▶ [TASK] In how many lines of the records below does the word "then" appear? Answer with the number alone.

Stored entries

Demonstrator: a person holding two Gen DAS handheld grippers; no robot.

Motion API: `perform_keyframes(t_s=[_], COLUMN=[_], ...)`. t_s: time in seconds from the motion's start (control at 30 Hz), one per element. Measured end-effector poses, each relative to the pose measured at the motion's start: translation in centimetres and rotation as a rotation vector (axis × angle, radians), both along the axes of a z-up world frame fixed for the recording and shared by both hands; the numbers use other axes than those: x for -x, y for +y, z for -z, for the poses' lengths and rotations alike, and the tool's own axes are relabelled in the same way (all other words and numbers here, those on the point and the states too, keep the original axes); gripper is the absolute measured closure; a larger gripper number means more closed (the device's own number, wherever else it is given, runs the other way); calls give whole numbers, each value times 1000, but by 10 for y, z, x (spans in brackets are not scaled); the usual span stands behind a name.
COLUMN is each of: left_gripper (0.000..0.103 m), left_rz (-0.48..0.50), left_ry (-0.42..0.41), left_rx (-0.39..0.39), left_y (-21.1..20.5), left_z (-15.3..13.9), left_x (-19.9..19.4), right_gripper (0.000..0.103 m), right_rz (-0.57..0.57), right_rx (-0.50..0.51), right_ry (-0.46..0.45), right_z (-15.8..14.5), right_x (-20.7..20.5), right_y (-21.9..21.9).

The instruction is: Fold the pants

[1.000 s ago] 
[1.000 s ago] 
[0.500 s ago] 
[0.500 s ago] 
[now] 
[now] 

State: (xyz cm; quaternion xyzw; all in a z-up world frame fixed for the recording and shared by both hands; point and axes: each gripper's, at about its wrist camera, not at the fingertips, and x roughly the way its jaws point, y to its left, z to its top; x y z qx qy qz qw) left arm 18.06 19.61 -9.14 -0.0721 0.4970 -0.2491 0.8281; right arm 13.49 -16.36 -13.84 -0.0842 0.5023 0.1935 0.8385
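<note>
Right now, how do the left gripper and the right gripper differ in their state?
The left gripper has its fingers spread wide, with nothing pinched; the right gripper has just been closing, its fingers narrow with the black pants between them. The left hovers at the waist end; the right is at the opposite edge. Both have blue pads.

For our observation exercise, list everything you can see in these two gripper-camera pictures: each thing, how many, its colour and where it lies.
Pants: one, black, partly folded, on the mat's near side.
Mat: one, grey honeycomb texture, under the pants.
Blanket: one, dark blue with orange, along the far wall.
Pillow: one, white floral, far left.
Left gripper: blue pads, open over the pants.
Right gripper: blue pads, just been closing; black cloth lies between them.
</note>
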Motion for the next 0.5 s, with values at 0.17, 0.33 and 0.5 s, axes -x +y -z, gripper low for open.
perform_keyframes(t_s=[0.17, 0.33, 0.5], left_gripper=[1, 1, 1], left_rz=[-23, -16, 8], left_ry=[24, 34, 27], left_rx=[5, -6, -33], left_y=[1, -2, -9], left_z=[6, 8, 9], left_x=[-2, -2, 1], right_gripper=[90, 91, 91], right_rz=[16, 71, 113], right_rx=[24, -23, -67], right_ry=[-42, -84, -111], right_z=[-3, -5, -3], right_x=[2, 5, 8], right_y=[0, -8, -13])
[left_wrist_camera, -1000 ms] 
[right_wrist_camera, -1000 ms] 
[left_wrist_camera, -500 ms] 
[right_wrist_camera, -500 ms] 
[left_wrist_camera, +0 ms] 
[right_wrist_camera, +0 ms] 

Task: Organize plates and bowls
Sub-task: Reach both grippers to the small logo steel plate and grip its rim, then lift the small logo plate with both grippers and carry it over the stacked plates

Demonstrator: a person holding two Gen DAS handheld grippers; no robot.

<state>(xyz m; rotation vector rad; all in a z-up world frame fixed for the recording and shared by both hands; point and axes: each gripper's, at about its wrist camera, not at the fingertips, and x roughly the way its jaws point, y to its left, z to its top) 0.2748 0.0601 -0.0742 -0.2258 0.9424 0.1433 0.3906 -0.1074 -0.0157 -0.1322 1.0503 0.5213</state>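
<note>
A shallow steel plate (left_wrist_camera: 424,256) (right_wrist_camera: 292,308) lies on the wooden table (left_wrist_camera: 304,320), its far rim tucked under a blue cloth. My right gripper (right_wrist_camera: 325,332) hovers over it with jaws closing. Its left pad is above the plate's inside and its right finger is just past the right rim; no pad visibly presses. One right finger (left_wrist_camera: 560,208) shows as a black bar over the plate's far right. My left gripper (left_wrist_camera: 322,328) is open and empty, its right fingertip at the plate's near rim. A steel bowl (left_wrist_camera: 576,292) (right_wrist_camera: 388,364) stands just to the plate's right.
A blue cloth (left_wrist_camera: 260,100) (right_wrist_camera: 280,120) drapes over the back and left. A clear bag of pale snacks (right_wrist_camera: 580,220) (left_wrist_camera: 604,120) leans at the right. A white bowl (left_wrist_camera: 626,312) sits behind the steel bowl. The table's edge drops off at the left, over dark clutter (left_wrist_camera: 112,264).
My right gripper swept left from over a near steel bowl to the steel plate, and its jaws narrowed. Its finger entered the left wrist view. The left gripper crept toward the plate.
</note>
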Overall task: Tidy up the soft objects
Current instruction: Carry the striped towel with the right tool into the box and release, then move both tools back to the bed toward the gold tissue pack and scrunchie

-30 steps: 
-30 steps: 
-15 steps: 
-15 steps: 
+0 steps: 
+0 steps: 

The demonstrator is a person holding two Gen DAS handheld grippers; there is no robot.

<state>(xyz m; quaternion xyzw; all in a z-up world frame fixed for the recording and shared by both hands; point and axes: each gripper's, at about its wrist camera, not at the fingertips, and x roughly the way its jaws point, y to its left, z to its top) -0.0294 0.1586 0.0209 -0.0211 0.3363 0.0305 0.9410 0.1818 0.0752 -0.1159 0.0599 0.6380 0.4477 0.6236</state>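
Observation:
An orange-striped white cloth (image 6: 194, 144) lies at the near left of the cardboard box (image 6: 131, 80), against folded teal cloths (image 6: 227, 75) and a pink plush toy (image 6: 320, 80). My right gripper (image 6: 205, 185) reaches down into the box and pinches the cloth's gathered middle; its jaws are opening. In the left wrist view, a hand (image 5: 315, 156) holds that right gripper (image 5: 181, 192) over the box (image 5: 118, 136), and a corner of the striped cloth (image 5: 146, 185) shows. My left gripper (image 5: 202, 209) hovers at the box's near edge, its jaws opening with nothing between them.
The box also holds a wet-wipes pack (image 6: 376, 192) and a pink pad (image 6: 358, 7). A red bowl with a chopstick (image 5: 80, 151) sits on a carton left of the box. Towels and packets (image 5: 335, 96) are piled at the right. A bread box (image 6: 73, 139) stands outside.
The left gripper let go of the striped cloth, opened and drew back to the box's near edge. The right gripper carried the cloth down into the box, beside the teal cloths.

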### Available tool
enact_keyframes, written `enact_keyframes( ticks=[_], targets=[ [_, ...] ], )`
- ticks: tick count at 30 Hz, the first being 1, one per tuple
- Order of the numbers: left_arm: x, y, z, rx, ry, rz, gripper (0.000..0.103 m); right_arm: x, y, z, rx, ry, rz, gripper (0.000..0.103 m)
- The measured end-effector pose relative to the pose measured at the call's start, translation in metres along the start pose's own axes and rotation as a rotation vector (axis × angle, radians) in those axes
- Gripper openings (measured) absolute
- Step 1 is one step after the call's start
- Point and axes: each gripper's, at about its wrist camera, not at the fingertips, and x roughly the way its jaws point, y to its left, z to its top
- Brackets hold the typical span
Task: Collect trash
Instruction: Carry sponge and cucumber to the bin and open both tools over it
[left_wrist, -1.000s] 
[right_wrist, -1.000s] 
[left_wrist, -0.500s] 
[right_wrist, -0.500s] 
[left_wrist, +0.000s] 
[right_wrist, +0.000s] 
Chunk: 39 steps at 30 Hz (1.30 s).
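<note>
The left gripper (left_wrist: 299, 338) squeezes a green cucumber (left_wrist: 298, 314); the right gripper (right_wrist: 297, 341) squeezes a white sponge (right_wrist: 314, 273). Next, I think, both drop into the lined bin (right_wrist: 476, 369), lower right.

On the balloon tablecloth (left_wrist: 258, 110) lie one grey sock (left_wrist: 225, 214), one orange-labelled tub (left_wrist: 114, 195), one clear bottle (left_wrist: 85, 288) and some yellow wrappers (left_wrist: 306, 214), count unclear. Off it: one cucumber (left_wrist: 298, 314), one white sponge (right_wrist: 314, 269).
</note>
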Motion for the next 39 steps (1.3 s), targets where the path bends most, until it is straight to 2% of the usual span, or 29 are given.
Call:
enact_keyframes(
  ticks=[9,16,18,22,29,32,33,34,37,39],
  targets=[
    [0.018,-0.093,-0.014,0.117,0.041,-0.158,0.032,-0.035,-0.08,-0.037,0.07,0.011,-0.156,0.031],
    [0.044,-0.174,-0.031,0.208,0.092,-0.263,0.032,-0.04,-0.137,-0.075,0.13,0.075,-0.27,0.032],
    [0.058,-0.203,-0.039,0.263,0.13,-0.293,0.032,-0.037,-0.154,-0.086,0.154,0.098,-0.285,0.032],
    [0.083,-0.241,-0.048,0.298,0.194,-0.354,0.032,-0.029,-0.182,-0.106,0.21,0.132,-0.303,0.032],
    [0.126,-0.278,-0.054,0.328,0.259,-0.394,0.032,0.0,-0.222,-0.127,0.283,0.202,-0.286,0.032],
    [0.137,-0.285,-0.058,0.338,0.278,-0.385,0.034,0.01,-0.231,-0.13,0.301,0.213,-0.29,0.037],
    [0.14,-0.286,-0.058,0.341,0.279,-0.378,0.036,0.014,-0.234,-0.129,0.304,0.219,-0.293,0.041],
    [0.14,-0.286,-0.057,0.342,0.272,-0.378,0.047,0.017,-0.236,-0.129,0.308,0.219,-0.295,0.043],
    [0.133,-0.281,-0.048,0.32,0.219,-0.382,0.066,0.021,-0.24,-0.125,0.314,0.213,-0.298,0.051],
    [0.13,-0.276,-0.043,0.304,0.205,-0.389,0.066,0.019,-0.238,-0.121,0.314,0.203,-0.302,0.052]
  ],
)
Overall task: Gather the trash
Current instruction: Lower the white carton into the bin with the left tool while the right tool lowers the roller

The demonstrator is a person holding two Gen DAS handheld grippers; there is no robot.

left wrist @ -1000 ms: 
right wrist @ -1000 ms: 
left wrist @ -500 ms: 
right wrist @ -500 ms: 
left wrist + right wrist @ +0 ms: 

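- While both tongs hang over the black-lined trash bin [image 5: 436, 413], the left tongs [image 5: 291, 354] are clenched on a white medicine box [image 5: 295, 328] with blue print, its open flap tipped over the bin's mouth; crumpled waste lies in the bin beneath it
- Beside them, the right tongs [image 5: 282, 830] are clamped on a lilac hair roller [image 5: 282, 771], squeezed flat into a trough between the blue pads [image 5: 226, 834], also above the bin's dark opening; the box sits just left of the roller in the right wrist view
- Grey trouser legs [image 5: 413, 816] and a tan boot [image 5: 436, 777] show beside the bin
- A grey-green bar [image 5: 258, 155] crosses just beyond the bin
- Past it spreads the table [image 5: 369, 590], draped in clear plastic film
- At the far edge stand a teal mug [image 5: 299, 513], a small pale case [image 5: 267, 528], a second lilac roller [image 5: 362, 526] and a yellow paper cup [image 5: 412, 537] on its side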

▶ [REPLY] 2